Hence, if the mapping from \({\varvec{\nu }}_{\alpha \beta }(t)\) to \(\varvec{m}_{\mathrm{{os}},\alpha \beta }(t)\) is expressed in the (temporal) frequency domain as \(\varvec{m}_{\mathrm{{os}},\alpha \beta }(s) = \varvec{G}_{\alpha \beta }(s){\varvec{\nu }}_{\alpha \beta }(s)\) then one can seek a feedback controller design at each \((\alpha ,\beta )\) pair according to \({\varvec{\nu }}_{\alpha \beta }(s)=- \varvec{K}_{\alpha \beta }(s) \varvec{m}_{\mathrm{{os}},\alpha \beta }(s)\) with corresponding closed-loop transfer matrix \({\varvec{H}}_{\alpha \beta }(s) = {\varvec{G}}_{\alpha \beta } (s)[{\varvec{I}} + {\varvec{K}}_{\alpha \beta }(s){\varvec{G}}_{\alpha \beta }(s)]^{-1}\). If \({\varvec{K}}_{\alpha \beta }(s)\) can be designed such that \({\varvec{H}}_{\alpha \beta }(s)\) satisfies Eq. (4) at each value of \((\alpha ,\beta )\), then the corresponding operator \({\varvec{{{\mathcal {H}}}}}_w\) in the combined time and space domains will also be in the cone \([a_c,\infty ]\). This approach to controller design is depicted in Fig. 4. In this figure, the blocks \(\mathsf{FT}\) and \(\mathsf{IFT}\) correspond to the (spatial) Fourier transform and its inverse, respectively. The block \({\varvec{{{\mathcal {N}}}}}\) corresponds to a parallel feedforward representing the nonlinear part of the mapping from \(v_w\) to \(v_{yyy,w}\).
Fig. 4

Approach to feedback design

Let us express the time and space domain mapping from \(v_w\) to \(v_{yyy,w}\) as
$$\begin{aligned} v_{yyy,w} = {\varvec{{{\mathcal {L}}}}}(v_{\text{ w }}) + {\varvec{{{\mathcal {N}}}}}(v_{\text{ w }}) \end{aligned}$$
(37)
where \({\varvec{{{\mathcal {L}}}}}\) is the linear mapping expressed in Eq. (30) and \({\varvec{{{\mathcal {N}}}}}\) is nonlinear.

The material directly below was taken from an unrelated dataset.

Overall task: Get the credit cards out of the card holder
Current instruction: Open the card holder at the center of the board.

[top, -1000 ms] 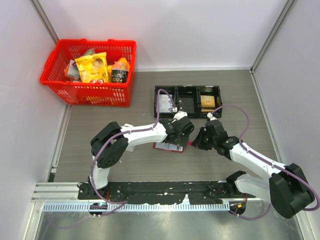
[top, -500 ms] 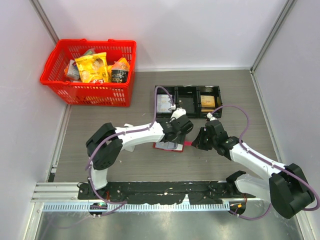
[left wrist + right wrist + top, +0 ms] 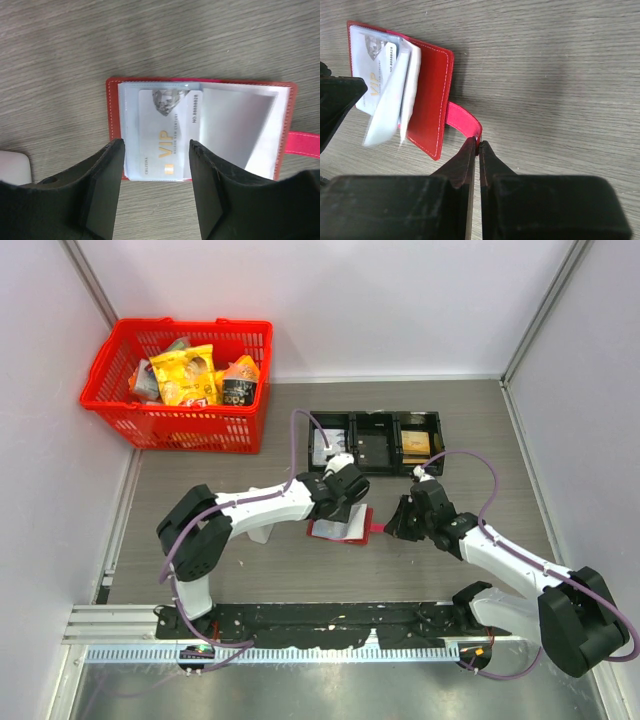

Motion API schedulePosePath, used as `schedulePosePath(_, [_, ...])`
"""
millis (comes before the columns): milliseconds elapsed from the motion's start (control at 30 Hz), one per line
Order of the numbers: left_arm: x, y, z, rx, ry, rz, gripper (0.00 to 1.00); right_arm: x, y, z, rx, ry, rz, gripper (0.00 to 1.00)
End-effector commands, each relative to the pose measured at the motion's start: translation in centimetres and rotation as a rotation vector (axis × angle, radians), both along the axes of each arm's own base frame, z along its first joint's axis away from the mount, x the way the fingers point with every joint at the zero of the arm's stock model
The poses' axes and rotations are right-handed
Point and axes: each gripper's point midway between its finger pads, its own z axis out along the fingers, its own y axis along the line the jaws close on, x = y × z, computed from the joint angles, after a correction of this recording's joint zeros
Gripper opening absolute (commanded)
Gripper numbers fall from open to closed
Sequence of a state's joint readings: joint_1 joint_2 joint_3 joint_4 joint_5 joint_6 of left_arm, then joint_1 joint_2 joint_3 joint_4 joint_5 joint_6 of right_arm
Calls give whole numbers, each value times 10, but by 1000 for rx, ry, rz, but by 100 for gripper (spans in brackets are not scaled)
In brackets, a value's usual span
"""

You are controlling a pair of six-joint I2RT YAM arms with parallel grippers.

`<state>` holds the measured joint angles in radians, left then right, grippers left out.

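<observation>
The red card holder (image 3: 340, 529) lies spread open on the table, its clear sleeves fanned up (image 3: 385, 120). A pale credit card (image 3: 167, 135) printed "VIP" sits in the sleeve on its left half (image 3: 113, 125). My left gripper (image 3: 155, 150) hovers over the holder's near edge. Its jaws stand apart on either side of that card's end and grip nothing. From the right, my right gripper (image 3: 477, 142) is shut on the holder's little red tab (image 3: 462, 120), which sticks out towards it (image 3: 392, 525).
A black three-compartment tray (image 3: 375, 418) stands just behind the holder. A red basket (image 3: 180, 425) of snack packets is at the back left. A pale flat piece with a rounded corner (image 3: 12, 167) lies on the table left of the holder.
My left gripper has shifted left and back across the holder, and its jaws have narrowed. More of the open sleeves now shows. The right gripper has kept its hold on the tab.
</observation>
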<state>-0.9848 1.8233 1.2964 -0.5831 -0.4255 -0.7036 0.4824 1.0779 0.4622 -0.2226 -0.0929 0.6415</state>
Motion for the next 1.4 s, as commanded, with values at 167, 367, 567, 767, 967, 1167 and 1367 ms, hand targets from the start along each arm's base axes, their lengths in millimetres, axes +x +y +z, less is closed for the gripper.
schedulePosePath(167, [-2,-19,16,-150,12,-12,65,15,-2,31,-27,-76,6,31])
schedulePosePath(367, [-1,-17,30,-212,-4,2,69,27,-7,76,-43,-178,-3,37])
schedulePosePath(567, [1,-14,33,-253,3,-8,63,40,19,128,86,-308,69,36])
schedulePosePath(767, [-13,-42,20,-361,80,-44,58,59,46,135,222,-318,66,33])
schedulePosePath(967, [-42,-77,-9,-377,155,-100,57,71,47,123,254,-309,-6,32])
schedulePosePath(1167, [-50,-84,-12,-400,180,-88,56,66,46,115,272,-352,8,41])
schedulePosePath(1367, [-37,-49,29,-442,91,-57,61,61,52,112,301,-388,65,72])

Consider the fully nonlinear incompressible Navier–Stokes equations describing the flow field \((U(y)+u,v,w)\) and the pressure field \(P+p(x,y,z,t)\) (the precursor of the linearised equations in Eqs. (8)-(11); we do not write them down to conserve space). If one differentiates the nonlinear version of Eq. (9) with respect to x, the nonlinear version of Eq. (10) with respect to y, and the nonlinear version of Eq. (11) with respect to z and evaluates them at the wall, one arrives at
$$\begin{aligned} p_{xx,w}= & {} \frac{1}{{\textit{Re}}} {\varvec{\nabla }}^2 u_{x,w} - U^{\prime }(a) v_{x,w} \end{aligned}$$
(38)
$$\begin{aligned} p_{yy,w}= & {} \frac{1}{{\textit{Re}}} {\varvec{\nabla }}^2 v_{y,w} -U^{\prime }(a) v_{x,w} \end{aligned}$$
(39)
$$\begin{aligned} p_{zz,w}= & {} \frac{1}{{\textit{Re}}} {\varvec{\nabla }}^2 w_{z,w} \end{aligned}$$
(40)
where the no-slip boundary conditions have been applied in conjunction with the continuity equation. Interestingly, one arrives at the same equations using the linearised Navier–Stokes equations.
Using Eq. (39), one can write
$$\begin{aligned} v_{yyy,{\text{ w }}} = {\varvec{{{\mathcal {L}}}}}(v_{\text{ w }}) + {\varvec{{{\mathcal {N}}}}}(v_{\text{ w }}) = {\textit{Re}}(p_{yy,{\text{ w }}}+U^{\prime }(a) v_{x,{\text{ w }}}) \end{aligned}$$
(41)
The linear part of the mapping follows from the inverse (spatial) Fourier transform of Eq. (30):
$$\begin{aligned} {\varvec{{{\mathcal {L}}}}}(v_{\text{ w }}) = -{\textit{Re}}(p_{xx,{\text{ w }}}+p_{zz,{\text{ w }}} + U^{\prime }(a)v_{x,{\text{ w }}}) \end{aligned}$$
(42)
Combining these two equations yields
$$\begin{aligned} {\varvec{{{\mathcal {N}}}}}(v_{\text{ w }}) = {\textit{Re}}({\varvec{\nabla }}^2p_{\text{ w }} + 2U^{\prime }(a)v_{x,{\text{ w }}}) \end{aligned}$$
(43)
Adding Eqs. (38)–(40) while using the continuity equation yields
$$\begin{aligned} {\varvec{\nabla }}^2p_{\text{ w }} = -2U^{\prime }(a)v_{x,{\text{ w }}} \end{aligned}$$
(44)
which when used in Eq. (43) implies that \({\varvec{{{\mathcal {N}}}}}(v_{\text{ w }}) = \mathbf{0}\). This has been reflected in Fig. 4. Hence, the mapping between our chosen control inputs and measured outputs is linear within the scope of the assumptions that have been made.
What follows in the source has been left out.